TORONTO – The man who videotaped the last moments of a Polish immigrant's life initially thought police were right to use a Taser stun gun on the man but changed his mind after watching the tape.
The video of Robert Dziekanski's death shows police using a Taser on him just 46 seconds after confronting him at the Vancouver airport.
Paul Pritchard condemned the police action on Friday, but said he had a different take on it when he witnessed it live.
"At the time I thought it was the right thing," Pritchard said in a telephone interview from New York on Friday. "I thought it was more of a stand off, but it wasn't. It wasn't like that at all."
Dziekanski, 40, Gliwice, Poland, had arrived at the airport 10 hours earlier on Oct. 14 — making his first airplane flight to begin a new life with his mother in western Canada.
Dziekanski, who only spoke Polish, began acting erratically after he did not see his mother in the baggage claims area, a secure area she could not enter.
She had told him to wait for her there, and he did, for hours. When she could not find anyone to help her get back to the secure area, and he did not appear, she thought he had missed his flight and she left the airport.
Pritchard watched the man pace back and forth irrationally for twenty minutes before he pulled out his camera. Dziekanski threw a computer to the ground and lined up chairs, a small wooden table and a clipboard along glass doors separating the secure zone from the public waiting area.
"He was acting erratically in an airport," said Pritchard, who said he was 100 percent behind the police at first.
That changed after he got his tape back from the police.
"I saw what what I saw, but I didn't realize the seriousness until I got the footage back. He wasn't acting violent in any way. That's what is most disturbing," Pritchard said.
The video shows Dziekanski acting confused for several minutes before four police officers arrive and vault over a railing and confront the Pole behind the glass doors.
Loud cries can be heard as the officers are told by someone that the man only speaks Russian.
The officers stand before him and Dziekanski throws his hands in the air and walks away, but the officers follow, apparently indicating he should put his hands on a desk top.
Dziekanski stands with his back to the counter and the officers surround him before they use a Taser on him and he falls, screaming in pain.
A voice is heard yelling, "Hit him again, hit him again."
The four officers clamber on top of him, restraining his arms and his head, as Dziekanski twitches. Finally, he is still.
Pritchard turned over the video to police that day and was told he would get it back within 48 hours. When police later refused he hired a lawyer. He got it back last Wednesday following a court order.
Pritchard said police told him they did not want the video to taint potential witness testimony. But Pritchard did not believe it.
"There's obviously something that they didn't want the public to see which is why we took the steps to get it," Pritchard said.

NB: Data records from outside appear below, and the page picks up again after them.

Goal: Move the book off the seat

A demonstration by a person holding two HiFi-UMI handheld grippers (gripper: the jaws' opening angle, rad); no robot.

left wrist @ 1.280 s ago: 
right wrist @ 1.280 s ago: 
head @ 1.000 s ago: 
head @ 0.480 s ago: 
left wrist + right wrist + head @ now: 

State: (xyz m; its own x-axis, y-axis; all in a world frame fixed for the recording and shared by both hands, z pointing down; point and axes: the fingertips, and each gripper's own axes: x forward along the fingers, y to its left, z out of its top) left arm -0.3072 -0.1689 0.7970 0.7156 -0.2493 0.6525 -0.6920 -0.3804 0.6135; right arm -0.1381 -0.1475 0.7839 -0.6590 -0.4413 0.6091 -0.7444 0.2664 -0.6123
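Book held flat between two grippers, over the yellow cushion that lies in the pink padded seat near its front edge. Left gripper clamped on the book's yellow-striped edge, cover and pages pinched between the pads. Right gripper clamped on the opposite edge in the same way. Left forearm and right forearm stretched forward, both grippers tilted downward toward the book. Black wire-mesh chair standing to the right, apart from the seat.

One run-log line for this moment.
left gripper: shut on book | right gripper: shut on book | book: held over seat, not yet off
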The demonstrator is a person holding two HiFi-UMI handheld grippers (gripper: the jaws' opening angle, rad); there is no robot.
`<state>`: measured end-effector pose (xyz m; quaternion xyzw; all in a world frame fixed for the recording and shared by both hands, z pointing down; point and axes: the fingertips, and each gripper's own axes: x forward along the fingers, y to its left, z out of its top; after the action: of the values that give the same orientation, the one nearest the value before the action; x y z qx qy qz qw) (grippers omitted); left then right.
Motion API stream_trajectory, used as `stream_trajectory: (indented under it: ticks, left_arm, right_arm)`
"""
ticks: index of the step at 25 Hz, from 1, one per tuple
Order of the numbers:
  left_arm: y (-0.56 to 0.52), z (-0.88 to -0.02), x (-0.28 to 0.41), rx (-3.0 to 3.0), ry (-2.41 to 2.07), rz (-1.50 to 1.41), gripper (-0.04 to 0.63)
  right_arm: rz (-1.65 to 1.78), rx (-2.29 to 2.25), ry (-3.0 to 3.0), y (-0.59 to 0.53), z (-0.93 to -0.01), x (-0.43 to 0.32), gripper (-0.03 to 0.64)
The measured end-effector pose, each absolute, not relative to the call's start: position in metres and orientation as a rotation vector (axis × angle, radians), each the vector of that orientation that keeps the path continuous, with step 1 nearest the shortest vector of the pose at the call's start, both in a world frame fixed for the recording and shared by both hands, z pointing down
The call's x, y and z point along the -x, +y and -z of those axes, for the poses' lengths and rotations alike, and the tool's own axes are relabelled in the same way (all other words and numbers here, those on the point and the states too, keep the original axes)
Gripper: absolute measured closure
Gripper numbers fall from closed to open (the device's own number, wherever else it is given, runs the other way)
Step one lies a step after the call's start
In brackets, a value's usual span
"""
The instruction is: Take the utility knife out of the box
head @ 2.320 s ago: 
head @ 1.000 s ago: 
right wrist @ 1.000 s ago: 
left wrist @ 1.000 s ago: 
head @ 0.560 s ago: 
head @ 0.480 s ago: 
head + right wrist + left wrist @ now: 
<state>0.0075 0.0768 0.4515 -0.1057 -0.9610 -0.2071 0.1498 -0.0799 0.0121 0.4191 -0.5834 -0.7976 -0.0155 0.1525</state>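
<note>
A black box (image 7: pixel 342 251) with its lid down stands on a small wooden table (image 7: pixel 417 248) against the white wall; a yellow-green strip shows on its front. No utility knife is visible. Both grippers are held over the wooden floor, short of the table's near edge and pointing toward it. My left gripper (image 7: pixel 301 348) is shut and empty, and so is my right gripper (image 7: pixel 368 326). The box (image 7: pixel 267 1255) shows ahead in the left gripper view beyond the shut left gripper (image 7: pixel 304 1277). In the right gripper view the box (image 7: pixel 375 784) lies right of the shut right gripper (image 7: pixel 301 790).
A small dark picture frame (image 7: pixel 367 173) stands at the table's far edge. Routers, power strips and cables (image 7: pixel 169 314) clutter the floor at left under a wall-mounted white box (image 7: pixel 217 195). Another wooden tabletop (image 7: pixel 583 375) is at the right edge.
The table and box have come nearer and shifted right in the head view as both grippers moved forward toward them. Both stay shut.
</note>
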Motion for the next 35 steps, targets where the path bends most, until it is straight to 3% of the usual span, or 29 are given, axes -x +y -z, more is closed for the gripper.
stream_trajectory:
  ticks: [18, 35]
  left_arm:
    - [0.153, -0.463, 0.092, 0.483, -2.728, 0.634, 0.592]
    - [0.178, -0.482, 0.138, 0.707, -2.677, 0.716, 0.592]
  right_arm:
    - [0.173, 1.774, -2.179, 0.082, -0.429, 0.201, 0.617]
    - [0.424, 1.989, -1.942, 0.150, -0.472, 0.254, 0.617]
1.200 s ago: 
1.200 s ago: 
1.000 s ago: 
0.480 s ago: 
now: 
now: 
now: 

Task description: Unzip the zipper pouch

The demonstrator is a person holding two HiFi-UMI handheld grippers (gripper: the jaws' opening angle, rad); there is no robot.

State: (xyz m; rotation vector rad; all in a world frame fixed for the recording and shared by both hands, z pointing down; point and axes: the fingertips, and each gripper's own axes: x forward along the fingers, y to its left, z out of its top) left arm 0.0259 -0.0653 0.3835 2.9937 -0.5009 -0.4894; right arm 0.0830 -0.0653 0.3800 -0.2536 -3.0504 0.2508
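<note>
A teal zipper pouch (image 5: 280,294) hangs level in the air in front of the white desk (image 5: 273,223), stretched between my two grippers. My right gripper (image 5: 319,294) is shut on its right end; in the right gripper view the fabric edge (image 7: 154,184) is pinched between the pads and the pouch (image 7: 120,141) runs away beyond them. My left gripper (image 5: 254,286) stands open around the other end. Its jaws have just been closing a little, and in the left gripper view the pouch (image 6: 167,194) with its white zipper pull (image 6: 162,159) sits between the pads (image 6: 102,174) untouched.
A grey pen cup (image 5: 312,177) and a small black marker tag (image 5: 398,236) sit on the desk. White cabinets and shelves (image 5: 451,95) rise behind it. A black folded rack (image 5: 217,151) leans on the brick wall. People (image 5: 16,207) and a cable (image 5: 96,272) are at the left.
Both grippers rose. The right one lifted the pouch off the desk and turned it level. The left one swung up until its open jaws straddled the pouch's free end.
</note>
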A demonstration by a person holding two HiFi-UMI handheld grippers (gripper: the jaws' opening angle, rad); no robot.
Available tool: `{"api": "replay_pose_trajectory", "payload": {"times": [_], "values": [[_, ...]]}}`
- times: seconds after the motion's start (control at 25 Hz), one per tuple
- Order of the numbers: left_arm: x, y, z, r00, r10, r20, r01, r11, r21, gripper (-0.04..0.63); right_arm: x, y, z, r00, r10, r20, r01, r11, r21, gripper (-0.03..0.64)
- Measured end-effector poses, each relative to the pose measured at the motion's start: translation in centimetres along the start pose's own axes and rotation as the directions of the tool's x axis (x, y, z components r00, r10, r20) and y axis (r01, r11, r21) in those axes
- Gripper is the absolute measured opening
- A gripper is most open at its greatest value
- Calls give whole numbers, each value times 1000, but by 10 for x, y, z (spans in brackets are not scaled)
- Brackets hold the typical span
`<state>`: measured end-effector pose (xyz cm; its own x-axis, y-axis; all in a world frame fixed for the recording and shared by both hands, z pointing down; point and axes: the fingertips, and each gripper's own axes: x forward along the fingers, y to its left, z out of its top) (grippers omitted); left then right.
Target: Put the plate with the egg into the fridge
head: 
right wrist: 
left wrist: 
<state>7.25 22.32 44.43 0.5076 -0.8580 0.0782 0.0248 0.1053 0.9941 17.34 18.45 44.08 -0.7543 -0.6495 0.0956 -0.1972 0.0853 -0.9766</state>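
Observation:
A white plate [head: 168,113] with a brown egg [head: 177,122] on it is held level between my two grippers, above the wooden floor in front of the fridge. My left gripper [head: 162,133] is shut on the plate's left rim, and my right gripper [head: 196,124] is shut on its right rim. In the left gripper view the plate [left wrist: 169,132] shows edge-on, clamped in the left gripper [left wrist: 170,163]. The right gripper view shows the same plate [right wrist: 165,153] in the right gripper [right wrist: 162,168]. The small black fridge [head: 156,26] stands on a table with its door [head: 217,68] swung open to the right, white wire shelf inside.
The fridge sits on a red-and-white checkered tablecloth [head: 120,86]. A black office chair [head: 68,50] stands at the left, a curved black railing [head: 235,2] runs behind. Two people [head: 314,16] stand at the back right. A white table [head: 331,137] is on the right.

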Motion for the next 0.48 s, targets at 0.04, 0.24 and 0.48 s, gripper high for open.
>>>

Police Cpl. Dale Carr said the video is just one small piece of evidence and investigators are not making the case on that alone.
"Although the video is compelling and does demonstrate a great deal of what went on there, it's only one piece of evidence," Carr said. "There are a number of other witnesses that have an account and we are interested in getting to the bottom of it. We want people to make judgment on the totality of all of the evidence and that will be shared at the inquest."
A coroner's inquest has been called and police have launched their own investigation. The Royal Canadian Mounted Police have also said they are conducting a review of Taser use. Eighteen people have died in Canada from Taser use in the last four years.
Robert Szaniawski, spokesman for the Poland's Foreign Ministry, said Warsaw has asked Canada for an explanation in the death.
"We believe that the use of Taser on Mr. Dziekanski was excessively brutal and unjustified," Szaniawski told The Associated Press. "No attempts were made to use other means to solve the situation but from the very start the toughest means available to the police was used. We want the matter clarified and we want those guilty named and prosecuted."